# [Work to complete]
Copy the first line of the material below and every later line through the line containing "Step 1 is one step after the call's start", without any other output.

# [Dataset section]
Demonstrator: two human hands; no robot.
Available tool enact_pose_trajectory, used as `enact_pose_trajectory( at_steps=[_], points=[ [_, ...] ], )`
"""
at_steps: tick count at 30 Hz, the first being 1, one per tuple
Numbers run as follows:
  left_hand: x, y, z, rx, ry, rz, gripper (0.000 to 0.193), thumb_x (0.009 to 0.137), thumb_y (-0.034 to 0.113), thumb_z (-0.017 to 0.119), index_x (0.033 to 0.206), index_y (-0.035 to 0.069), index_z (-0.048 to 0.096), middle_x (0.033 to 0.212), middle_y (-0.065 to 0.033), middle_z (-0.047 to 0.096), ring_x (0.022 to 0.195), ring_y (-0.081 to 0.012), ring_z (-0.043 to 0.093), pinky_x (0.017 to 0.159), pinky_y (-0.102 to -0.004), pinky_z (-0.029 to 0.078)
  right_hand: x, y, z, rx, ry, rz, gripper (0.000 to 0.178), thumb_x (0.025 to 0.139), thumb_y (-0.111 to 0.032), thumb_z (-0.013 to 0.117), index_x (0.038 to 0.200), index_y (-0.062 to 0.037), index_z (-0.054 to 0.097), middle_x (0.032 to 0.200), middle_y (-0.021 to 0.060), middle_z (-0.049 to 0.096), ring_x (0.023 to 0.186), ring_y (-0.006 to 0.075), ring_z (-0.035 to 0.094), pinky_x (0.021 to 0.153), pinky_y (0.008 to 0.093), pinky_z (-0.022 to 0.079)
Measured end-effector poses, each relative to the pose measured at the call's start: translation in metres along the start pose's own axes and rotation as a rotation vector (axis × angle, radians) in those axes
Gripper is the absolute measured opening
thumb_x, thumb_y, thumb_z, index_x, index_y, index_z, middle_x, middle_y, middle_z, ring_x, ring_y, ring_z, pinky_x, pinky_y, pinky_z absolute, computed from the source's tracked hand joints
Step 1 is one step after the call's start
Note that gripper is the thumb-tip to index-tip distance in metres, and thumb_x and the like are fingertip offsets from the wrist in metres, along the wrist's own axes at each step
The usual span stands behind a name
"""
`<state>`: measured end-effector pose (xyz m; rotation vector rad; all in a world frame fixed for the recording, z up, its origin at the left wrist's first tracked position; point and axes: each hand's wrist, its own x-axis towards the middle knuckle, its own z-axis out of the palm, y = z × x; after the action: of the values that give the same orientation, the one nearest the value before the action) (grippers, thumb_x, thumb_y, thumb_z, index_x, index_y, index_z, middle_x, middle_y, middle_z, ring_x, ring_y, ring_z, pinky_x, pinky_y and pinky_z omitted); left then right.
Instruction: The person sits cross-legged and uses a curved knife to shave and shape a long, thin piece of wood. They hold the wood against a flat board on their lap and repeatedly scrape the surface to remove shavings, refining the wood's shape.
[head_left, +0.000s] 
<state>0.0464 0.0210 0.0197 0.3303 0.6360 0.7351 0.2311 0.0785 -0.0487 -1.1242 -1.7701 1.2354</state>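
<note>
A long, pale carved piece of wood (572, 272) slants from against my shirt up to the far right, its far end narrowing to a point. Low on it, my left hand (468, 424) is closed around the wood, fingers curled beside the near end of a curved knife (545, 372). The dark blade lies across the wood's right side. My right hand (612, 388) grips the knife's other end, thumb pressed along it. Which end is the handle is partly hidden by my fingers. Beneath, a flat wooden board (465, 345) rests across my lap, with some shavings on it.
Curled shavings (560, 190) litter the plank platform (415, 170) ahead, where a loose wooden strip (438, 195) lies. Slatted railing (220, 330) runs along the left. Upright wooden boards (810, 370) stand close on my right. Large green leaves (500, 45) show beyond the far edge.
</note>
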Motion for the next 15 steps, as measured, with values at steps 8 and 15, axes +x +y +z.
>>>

# [Answer to this problem]
Demonstrator: two human hands; no robot.
Available tool enact_pose_trajectory, used as `enact_pose_trajectory( at_steps=[_], points=[ [_, ...] ], )`
"""
at_steps: tick count at 30 Hz, the first being 1, one per tuple
Numbers run as follows:
  left_hand: x, y, z, rx, ry, rz, gripper (0.000 to 0.193), thumb_x (0.009 to 0.137), thumb_y (-0.034 to 0.113), thumb_z (-0.017 to 0.119), index_x (0.033 to 0.206), index_y (-0.035 to 0.069), index_z (-0.048 to 0.096), middle_x (0.033 to 0.212), middle_y (-0.065 to 0.033), middle_z (-0.047 to 0.096), ring_x (0.022 to 0.195), ring_y (-0.081 to 0.012), ring_z (-0.043 to 0.093), pinky_x (0.017 to 0.159), pinky_y (-0.102 to -0.004), pinky_z (-0.029 to 0.078)
  right_hand: x, y, z, rx, ry, rz, gripper (0.000 to 0.178), thumb_x (0.025 to 0.139), thumb_y (-0.111 to 0.032), thumb_z (-0.013 to 0.117), index_x (0.038 to 0.200), index_y (-0.062 to 0.037), index_z (-0.054 to 0.097), middle_x (0.032 to 0.200), middle_y (-0.021 to 0.060), middle_z (-0.049 to 0.096), ring_x (0.023 to 0.186), ring_y (-0.006 to 0.075), ring_z (-0.035 to 0.094), pinky_x (0.021 to 0.153), pinky_y (0.008 to 0.093), pinky_z (-0.022 to 0.079)
Measured end-effector poses, each relative to the pose measured at the call's start: translation in metres along the start pose's own axes and rotation as a rotation vector (axis × angle, radians) in those axes
Gripper is the absolute measured opening
thumb_x, thumb_y, thumb_z, index_x, index_y, index_z, middle_x, middle_y, middle_z, ring_x, ring_y, ring_z, pinky_x, pinky_y, pinky_z absolute, computed from the source's tracked hand joints
Step 1 is one step after the call's start

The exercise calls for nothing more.